While the bridge was still being built, the monsoon of 2010 arrived. On 17 August, the flooding was not as intense as it could have been, with the maximum discharge that day recorded at 4,250 cumecs . This modest flood had an impact far beyond what the CWPRS had estimated for a flood of five times greater in magnitude. An afflux 3-4 metre high reached villages 15 km upstream of the bridge. The Kosi breached the Eastern Afflux cum Protection Embankment, washed off a segment of NH-57 bridge approach in the flood plains and part of the eastern guide bund down stream of the bridge. All this rendered 50,000 people homeless.
Following this disaster, Iqbal and his family were benumbed and unable to think beyond mourning the loss of their home and their dreams.

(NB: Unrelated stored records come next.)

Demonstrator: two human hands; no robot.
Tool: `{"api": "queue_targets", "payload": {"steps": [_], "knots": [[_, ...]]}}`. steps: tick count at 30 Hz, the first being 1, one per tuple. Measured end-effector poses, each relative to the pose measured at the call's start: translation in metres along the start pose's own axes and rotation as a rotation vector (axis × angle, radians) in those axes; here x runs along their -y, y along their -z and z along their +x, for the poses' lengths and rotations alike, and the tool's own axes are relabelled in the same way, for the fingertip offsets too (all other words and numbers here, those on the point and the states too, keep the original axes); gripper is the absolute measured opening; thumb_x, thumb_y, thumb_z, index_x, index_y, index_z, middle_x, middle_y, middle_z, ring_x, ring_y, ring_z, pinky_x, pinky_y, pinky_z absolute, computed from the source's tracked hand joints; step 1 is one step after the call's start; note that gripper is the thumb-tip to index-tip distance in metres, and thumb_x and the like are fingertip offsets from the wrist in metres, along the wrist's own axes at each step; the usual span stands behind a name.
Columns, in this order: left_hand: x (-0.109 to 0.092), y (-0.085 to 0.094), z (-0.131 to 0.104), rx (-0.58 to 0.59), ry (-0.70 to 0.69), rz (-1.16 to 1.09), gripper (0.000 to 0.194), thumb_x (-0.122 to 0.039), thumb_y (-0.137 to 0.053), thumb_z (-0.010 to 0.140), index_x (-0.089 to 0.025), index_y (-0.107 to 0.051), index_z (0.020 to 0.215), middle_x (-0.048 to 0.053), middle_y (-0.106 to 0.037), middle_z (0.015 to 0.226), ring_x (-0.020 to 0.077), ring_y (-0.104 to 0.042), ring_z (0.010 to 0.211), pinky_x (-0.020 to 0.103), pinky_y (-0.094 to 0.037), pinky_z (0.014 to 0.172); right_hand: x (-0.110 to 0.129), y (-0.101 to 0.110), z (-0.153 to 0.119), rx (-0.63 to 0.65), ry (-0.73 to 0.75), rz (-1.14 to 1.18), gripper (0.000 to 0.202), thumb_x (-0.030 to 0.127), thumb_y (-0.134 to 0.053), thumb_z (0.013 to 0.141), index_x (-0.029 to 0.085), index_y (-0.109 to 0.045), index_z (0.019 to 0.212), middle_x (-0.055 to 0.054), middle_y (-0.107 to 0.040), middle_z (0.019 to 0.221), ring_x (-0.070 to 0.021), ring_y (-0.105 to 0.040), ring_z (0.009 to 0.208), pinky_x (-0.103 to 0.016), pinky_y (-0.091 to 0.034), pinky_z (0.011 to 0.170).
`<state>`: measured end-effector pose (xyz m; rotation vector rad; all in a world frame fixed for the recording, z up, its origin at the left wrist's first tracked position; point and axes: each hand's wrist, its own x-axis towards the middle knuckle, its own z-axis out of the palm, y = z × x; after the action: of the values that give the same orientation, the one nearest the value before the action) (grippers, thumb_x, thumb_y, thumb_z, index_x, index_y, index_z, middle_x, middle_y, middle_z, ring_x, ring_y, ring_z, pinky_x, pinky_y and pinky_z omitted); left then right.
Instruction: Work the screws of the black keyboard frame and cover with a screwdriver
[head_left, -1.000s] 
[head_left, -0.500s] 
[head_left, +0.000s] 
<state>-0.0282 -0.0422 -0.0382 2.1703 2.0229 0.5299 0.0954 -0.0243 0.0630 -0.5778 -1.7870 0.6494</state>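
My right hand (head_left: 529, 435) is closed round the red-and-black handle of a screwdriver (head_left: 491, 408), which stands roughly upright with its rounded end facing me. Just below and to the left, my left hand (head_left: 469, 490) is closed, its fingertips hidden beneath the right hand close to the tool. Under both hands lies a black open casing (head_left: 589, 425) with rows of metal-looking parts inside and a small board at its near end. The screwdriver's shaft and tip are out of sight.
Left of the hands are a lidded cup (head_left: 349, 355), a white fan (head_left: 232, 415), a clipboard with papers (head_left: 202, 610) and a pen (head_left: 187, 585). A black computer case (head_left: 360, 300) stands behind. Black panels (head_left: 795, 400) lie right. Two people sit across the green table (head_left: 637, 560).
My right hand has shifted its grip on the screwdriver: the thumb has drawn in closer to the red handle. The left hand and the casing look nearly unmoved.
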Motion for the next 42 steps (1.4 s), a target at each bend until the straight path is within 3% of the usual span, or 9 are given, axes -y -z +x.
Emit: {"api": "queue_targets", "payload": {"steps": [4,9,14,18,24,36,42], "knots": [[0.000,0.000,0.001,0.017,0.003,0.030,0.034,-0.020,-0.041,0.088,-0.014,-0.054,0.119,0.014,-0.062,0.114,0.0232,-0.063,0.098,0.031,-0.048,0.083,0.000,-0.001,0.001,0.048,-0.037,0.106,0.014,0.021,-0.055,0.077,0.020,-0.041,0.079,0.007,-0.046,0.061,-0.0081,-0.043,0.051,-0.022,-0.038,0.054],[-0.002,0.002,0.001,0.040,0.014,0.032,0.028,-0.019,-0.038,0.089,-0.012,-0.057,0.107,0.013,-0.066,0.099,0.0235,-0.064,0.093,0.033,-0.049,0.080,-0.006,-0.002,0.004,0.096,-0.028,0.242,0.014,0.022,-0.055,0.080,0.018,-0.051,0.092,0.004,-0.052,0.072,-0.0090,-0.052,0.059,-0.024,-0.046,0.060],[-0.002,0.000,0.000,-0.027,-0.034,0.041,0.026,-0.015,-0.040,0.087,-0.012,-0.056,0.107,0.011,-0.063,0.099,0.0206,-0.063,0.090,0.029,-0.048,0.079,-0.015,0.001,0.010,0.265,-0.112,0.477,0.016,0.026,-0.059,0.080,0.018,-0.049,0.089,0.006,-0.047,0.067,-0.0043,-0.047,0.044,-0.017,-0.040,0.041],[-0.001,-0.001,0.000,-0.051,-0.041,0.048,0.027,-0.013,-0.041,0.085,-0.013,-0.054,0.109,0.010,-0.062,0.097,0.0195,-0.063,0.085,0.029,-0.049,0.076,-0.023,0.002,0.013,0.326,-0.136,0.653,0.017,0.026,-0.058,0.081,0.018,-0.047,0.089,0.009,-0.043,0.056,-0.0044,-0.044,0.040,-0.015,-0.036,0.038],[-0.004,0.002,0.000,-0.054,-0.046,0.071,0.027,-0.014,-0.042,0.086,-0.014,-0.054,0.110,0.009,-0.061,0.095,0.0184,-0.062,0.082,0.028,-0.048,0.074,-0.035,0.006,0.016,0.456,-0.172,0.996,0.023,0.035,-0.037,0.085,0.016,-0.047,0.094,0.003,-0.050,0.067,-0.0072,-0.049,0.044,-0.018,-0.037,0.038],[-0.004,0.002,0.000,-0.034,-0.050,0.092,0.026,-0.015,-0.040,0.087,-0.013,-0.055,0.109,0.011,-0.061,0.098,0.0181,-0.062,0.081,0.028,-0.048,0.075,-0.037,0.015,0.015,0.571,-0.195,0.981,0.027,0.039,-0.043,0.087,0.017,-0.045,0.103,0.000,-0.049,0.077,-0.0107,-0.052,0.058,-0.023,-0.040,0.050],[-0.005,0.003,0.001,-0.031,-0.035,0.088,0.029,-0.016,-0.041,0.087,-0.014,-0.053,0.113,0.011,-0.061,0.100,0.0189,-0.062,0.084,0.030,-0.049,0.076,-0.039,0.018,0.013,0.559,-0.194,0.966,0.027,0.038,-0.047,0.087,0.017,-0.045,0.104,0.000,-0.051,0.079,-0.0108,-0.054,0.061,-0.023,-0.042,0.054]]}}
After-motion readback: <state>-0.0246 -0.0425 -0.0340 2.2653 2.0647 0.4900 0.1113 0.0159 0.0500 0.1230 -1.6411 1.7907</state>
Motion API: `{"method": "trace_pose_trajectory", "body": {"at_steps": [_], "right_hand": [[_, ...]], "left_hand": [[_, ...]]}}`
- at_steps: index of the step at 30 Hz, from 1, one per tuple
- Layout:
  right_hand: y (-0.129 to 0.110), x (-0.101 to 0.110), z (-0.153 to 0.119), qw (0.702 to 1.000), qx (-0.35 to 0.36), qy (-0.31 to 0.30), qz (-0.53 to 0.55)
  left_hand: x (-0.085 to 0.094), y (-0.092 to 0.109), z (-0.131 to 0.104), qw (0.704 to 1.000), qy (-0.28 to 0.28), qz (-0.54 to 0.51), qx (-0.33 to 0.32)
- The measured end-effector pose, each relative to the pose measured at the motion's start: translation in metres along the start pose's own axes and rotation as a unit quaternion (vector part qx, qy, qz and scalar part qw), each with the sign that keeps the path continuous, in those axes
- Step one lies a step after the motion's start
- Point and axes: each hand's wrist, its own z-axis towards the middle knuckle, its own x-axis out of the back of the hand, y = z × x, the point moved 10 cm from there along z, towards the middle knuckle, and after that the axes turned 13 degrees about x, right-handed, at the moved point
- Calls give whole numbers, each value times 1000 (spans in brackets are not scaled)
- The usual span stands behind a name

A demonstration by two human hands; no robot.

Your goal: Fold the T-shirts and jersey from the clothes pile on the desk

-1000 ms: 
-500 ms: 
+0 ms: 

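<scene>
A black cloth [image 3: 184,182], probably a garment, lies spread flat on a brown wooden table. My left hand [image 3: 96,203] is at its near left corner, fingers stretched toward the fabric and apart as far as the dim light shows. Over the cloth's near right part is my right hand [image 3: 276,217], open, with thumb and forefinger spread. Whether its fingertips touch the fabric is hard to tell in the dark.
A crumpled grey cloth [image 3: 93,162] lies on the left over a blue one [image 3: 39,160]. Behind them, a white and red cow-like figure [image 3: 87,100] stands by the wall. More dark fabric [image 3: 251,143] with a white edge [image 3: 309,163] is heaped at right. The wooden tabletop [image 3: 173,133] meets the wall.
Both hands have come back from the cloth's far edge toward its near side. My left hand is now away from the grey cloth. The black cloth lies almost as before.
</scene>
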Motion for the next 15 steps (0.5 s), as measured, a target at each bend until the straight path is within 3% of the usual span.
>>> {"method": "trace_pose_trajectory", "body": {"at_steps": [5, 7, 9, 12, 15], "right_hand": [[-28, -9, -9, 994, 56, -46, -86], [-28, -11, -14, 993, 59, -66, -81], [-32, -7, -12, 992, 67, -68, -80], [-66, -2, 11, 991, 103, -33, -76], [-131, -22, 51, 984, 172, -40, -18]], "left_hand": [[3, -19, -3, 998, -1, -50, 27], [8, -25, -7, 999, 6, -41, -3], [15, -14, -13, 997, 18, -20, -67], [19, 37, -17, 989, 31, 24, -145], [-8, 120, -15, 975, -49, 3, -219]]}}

The lands they farmed were gone, their children's schools had been washed away. The indignity of living in a shack with no access to a private toilet, no schools and no hope soured the family's interactions with each other and with others.
However, Iqbal and his comrades in displacement soon rallied. Two people were instrumental in helping them cope with the circumstances and form a strategy for a sustained fight. Narayanjee Chaudhary of the Mithila Gram Vikas Parishad and Dr. M.B. Verma (former Distinguished Scientist, DRDO) visited the villages often and gave what help they could. Not only did they offer pertinent suggestions but also offered moral support. As Iqbal later said, 'We felt as if people were with us.' The Kosi Mahasetu Pidit Sangarsh Samiti was formed in 2011 and Iqbal accepted the role of the treasurer. They have written letters to government agencies, filed court cases, staged demonstrations and not lost hope.
Since 2010, Iqbal and Khair-un-Nissa have come a long way. They still live on the embankment, but their punctiously neat kaccha house is a sanctorum of dignity. Iqbal now works with a CRY project designed to help children deal with displacement. There is some financial security and also the satisfaction of doing his bit for fellow villagers.
The Sangarsh Samiti remains active in its quest to ensure that those displaced by the bridge are rehabilitated but has just received a big blow. Disappointed by the Patna High Court's handling of the case that merely required NHAI to take notice of the petitioner's claims without mandating that the claims be satisfied, they appealed to the Supreme Court. However, on Friday August 1, 2014, the Supreme Court dismissed the case on the plea that there has been considerable delay between the incident occuring and the appeal; a punishment for the Samiti because it followed the processes of the law that resulted in the delay.
Iqbal and Khair-un-Nissa's eldest son is now apprenticed with a tailor; his father has learnt a bitter lesson about the dangers of tying one's profession to one's land.
Iqbal bears no grudge against the bridge. “Railways and roads are good”, he said. “But we are now paying taxes on lands that are buried under sand and water, our families are scattered, our women are harassed, our children don't have a future. Does the right to life not include us”?
In 2013, Gammon was hailed as India's most admired construction company.